As is the case for all simulation studies, conclusions are limited to the conditions that were investigated in our study. First, we did not consider the case of nonuniform DIF (i.e., DIF that is also present in item slopes) in the data-generating model. It is an interesting topic for future research to examine whether our findings can be generalized to this case. Although one could use similar cutoff values for the RMSD statistics, the linking approaches need further consideration by including item slope parameters. However, it should be noted that uniform DIF is more frequently found in ILSA than nonuniform DIF (Rutkowski & Svetina, 2017). Second, we restricted ourselves to a simulation study involving only 20 items. A linking study for the Rasch model found practically no differences for 20 and 40 items (Robitzsch & Lüdtke, 2020). Further studies could investigate larger numbers of items or could treat items as random instead of as fixed. Third, we assumed that the maximum proportion of biased items was 30%. We believe that the test construction would not have been successful if the majority of items were biased items (Magis & De Boeck, 2011). Third, we only chose two extreme DIF conditions for biased items, namely, the case of balanced DIF in which the DIF effects of biased items sum to zero and the case of unbalanced DIF in which all items either have a joint positive or negative biasing DIF effect δ. In reality, DIF effects of biased items are likely to follow a distribution between these two extreme scenarios. These constellations should be investigated in future simulation studies, providing more practical guidelines for choosing between different scaling approaches.

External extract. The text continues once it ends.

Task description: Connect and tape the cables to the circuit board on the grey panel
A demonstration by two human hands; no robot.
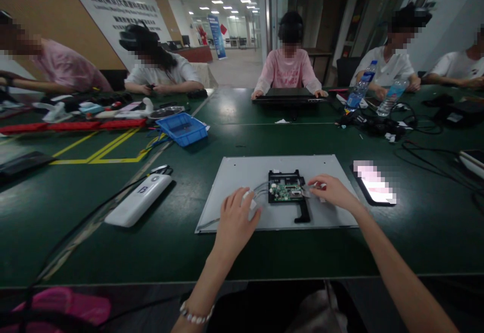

Our treatment of concurrent and separate scaling approaches for comparing group means in the presence of DIF can be extended in several ways. First, the linking methods could be investigated for polytomous data or the 3PL model, and, again, we would not expect very different findings compared to the 2PL model. However, again, the choice of a cutoff value for the RMSD item fit statistic is crucial for concurrent calibration under partial invariance (Buchholz & Hartig, 2019). Second, different linking functions could be considered. Besides the absolute value loss function $ρ (x) = |x|$ used in robust linking, the loss functions $ρ (x) = {|x|}^{0.25}$ and $ρ (x) = {|x|}^{0.5}$ are used in the invariance alignment approach (DeMars, 2020; Muthén & Asparouhov, 2014). Third, country comparisons for scales in questionnaire data in ILSA are an important outcome (Buchholz & Hartig, 2019; Rutkowski & Svetina, 2017). In this case, linking polytomous item responses based on a low number of items (e.g., I = 5) is of particular interest.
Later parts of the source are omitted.